■ **What you will do**
Print the full listing once more, exactly as given.

■ **Supplied data**
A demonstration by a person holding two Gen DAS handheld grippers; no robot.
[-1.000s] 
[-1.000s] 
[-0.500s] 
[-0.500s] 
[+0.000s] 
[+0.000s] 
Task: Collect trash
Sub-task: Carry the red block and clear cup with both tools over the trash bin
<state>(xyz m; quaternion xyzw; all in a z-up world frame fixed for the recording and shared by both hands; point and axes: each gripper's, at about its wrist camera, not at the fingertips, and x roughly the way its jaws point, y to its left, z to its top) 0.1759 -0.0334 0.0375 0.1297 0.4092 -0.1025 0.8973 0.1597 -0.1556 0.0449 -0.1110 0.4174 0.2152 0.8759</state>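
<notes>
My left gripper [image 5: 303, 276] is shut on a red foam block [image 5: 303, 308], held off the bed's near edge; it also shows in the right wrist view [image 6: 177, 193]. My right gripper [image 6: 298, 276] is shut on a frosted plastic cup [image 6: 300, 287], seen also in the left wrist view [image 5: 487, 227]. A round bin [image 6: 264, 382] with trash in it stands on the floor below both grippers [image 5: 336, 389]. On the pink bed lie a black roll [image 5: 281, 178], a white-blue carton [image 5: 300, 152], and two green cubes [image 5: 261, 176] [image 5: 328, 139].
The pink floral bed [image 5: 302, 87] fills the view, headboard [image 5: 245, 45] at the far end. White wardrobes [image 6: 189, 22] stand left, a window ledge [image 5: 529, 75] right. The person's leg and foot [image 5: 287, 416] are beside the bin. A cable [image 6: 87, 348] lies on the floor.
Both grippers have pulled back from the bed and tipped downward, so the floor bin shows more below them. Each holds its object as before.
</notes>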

■ **Answer section**
A demonstration by a person holding two Gen DAS handheld grippers; no robot.
[-1.000s] 
[-1.000s] 
[-0.500s] 
[-0.500s] 
[+0.000s] 
[+0.000s] 
Task: Collect trash
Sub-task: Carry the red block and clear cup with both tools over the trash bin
<state>(xyz m; quaternion xyzw; all in a z-up world frame fixed for the recording and shared by both hands; point and axes: each gripper's, at about its wrist camera, not at the fingertips, and x roughly the way its jaws point, y to its left, z to its top) 0.1759 -0.0334 0.0375 0.1297 0.4092 -0.1025 0.8973 0.1597 -0.1556 0.0449 -0.1110 0.4174 0.2152 0.8759</state>
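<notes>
My left gripper [image 5: 303, 276] is shut on a red foam block [image 5: 303, 308], held off the bed's near edge; it also shows in the right wrist view [image 6: 177, 193]. My right gripper [image 6: 298, 276] is shut on a frosted plastic cup [image 6: 300, 287], seen also in the left wrist view [image 5: 487, 227]. A round bin [image 6: 264, 382] with trash in it stands on the floor below both grippers [image 5: 336, 389]. On the pink bed lie a black roll [image 5: 281, 178], a white-blue carton [image 5: 300, 152], and two green cubes [image 5: 261, 176] [image 5: 328, 139].
The pink floral bed [image 5: 302, 87] fills the view, headboard [image 5: 245, 45] at the far end. White wardrobes [image 6: 189, 22] stand left, a window ledge [image 5: 529, 75] right. The person's leg and foot [image 5: 287, 416] are beside the bin. A cable [image 6: 87, 348] lies on the floor.
Both grippers have pulled back from the bed and tipped downward, so the floor bin shows more below them. Each holds its object as before.
</notes>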

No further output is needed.